■ Requirement
Nothing is needed except the lines below that run from the one with "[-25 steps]" through the one with "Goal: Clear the", repeated exactly.

■ Exercise material
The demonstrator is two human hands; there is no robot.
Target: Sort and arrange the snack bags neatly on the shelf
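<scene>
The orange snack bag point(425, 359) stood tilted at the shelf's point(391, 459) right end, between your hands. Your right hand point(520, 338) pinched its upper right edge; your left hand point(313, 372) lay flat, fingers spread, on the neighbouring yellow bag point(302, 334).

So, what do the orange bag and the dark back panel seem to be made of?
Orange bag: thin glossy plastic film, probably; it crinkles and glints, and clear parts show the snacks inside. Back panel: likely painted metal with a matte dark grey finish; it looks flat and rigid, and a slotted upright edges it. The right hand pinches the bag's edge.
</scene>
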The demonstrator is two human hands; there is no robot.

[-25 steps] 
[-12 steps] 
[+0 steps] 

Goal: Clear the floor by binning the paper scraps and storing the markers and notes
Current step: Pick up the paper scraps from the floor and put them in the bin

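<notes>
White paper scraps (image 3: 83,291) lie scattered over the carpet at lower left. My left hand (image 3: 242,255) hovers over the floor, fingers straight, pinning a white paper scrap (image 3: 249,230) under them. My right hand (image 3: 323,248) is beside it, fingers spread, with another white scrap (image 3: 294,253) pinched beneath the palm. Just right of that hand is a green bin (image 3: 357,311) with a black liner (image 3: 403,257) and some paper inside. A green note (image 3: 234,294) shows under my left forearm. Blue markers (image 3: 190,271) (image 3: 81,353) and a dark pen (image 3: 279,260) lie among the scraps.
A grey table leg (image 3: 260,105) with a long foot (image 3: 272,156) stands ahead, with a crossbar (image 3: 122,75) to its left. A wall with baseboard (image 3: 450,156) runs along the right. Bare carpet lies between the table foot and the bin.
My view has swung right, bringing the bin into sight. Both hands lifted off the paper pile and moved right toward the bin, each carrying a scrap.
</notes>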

■ Answer to the problem
[-25 steps] 
[-12 steps] 
[+0 steps] 

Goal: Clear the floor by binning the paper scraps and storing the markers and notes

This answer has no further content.